▶ [ABOUT THIS TASK]
Set down the data below from its first line to the line holding "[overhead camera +", inclusive; omit all pictures.

Start of Block

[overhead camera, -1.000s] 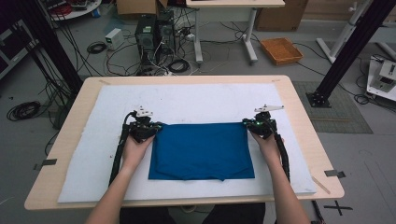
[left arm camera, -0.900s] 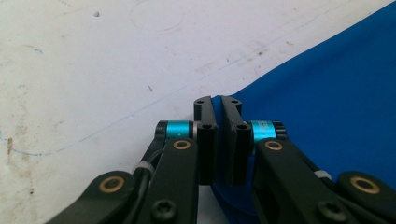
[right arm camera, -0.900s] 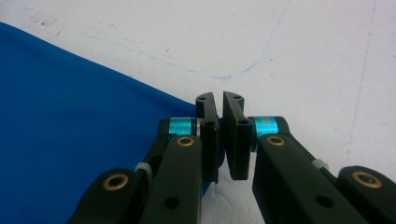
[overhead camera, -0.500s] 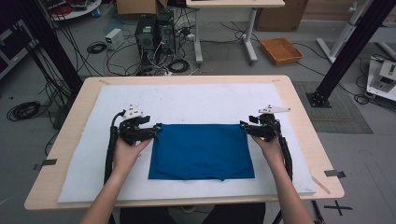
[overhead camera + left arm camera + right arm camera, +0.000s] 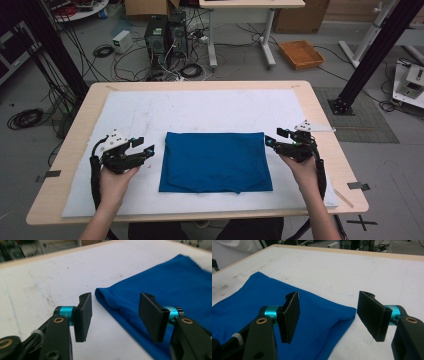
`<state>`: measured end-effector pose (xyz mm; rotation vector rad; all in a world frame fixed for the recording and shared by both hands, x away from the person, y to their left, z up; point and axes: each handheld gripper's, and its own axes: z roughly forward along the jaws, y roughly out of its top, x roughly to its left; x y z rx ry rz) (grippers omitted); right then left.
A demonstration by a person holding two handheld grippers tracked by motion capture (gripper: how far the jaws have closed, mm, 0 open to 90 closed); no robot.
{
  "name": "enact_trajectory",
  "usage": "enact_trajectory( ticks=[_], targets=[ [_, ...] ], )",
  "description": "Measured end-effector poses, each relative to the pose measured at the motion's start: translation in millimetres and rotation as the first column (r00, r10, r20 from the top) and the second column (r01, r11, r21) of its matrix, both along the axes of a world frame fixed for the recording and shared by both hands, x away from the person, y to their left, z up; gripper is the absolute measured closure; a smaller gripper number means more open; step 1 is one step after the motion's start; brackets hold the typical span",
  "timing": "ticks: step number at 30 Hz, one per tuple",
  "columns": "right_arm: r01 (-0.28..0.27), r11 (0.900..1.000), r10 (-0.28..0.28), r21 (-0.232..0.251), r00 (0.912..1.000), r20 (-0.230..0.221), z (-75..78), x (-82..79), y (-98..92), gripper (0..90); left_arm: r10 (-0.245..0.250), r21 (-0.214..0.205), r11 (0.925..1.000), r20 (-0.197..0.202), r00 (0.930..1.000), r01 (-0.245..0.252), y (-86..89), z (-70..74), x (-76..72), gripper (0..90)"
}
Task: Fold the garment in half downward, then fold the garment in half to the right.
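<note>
A blue cloth (image 5: 215, 161) lies folded into a flat rectangle on the middle of the white mat (image 5: 200, 107). My left gripper (image 5: 145, 146) hovers just left of the cloth's left edge, apart from it. It is open; its jaws sprang wide and have just been closing a little, with nothing between them. In the left gripper view (image 5: 116, 312) the cloth's rounded corner (image 5: 107, 296) lies beyond the pads. My right gripper (image 5: 275, 138) hovers off the cloth's far right corner (image 5: 348, 312), open, its jaws just opening wider, and empty (image 5: 329, 312).
The mat covers a wooden table (image 5: 325, 125) with tape marks (image 5: 358, 185) near its front corners. Beyond the table stand computer towers (image 5: 165, 35), floor cables, an orange tray (image 5: 301, 54) and black frame posts (image 5: 370, 55).
Both grippers let go of the cloth's far corners, opened, and moved outward and back toward the person. The cloth lies still.
</note>
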<state>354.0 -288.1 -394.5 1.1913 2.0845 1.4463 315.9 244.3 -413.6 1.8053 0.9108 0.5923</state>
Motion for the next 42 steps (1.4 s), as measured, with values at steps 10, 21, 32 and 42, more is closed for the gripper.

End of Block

▶ [EXPECTED ANSWER]
[overhead camera, -1.000s] 
[left arm camera, -0.900s] 
[right arm camera, -0.900s] 
[overhead camera, -0.500s] 
[overhead camera + left arm camera + right arm camera, +0.000s] 

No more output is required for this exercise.